Un autre exemple. En 306, à Elvira, en Espagne, un concile de l'Église a interdit aux chrétiens de manger avec les juifs ou de leur permettre de bénir leurs récoltes. Pourquoi ? De toute évidence, ce qui se passait était à un niveau qui inquiétait les évêques.


Implications

Ce qui a commencé comme un schisme interne à l'ekklesia est devenu "le schisme ... entre l'ekklesia internationale et le peuple juif" (Kinzer, 211). En d'autres termes, avant que l'Église ne se sépare complètement du judaïsme, elle s'est d'abord séparée de ses concitoyens juifs. Pour paraphraser Jérôme de Striden, un théologien du quatrième siècle, "Celui qui veut être à la fois chrétien et juif ne peut être ni chrétien ni juif", un mantra que le courant dominant du christianisme et du judaïsme allait adopter.

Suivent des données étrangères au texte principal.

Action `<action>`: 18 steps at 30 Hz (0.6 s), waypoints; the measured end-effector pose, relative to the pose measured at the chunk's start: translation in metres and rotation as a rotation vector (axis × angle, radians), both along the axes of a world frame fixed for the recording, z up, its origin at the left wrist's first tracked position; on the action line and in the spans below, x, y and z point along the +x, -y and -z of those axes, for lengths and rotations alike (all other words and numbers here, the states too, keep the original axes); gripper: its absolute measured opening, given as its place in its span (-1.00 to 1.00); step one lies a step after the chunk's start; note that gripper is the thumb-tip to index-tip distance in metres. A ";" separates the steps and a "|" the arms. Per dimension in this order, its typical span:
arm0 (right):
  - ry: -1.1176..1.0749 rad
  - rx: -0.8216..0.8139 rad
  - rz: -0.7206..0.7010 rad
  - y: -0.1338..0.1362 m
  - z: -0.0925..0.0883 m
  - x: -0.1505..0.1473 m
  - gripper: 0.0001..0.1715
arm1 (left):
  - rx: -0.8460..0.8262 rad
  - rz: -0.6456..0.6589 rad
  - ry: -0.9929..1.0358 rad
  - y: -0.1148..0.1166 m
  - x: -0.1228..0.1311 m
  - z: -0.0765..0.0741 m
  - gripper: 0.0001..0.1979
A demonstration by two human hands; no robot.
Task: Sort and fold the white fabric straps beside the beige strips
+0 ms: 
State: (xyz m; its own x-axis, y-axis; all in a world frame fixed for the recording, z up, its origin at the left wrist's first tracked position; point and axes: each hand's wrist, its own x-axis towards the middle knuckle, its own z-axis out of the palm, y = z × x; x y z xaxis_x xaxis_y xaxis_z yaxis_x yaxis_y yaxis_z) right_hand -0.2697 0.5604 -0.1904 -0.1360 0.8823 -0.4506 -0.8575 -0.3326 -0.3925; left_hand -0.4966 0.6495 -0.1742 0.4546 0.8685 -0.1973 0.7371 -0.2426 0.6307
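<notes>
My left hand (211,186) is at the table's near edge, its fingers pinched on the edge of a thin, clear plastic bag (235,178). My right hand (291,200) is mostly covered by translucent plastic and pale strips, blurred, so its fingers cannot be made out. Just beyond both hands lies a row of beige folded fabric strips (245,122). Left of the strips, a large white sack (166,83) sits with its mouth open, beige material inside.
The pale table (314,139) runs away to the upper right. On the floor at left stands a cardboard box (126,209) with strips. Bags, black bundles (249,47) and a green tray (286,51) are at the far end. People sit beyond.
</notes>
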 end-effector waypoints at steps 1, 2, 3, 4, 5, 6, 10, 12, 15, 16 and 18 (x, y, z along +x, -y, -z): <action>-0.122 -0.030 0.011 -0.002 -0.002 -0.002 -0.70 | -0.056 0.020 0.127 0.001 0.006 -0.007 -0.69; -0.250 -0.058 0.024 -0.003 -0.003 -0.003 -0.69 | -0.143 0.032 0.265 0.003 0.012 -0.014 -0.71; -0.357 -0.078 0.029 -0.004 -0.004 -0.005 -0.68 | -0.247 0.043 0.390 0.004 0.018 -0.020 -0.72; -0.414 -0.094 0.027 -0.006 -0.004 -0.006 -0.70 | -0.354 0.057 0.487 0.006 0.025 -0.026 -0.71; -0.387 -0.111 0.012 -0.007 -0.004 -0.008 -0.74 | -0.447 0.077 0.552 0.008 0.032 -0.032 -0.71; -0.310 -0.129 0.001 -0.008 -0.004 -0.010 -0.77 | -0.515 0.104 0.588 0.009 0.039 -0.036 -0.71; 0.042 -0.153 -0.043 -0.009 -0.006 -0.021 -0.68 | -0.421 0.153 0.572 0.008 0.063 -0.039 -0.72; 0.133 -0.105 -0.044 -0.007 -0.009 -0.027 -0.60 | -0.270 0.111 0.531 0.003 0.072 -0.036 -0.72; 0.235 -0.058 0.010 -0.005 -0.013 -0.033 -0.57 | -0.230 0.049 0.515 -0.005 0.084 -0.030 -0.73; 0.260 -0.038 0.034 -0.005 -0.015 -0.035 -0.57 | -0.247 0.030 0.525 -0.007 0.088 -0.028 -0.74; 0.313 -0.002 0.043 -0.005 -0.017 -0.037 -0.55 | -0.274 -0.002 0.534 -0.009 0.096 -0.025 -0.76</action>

Ainsi, pour que la guérison ait lieu, le christianisme ne cherche pas simplement à se réconcilier avec le judaïsme, mais avec les disciples juifs de Yéchoua qui ont dû renier leur judaïté pour embrasser le Messie juif.


Kinzer cite Thomas Torrance : "Le schisme le plus profond dans le peuple de Dieu qui est un est le schisme entre l'Église chrétienne et juive" (Kinzer, 212) - c'est-à-dire les croyants non-juifs et les juifs messianiques.


Vous ne pouvez pas traiter le résultat de la maladie sans vous occuper de la racine de la maladie.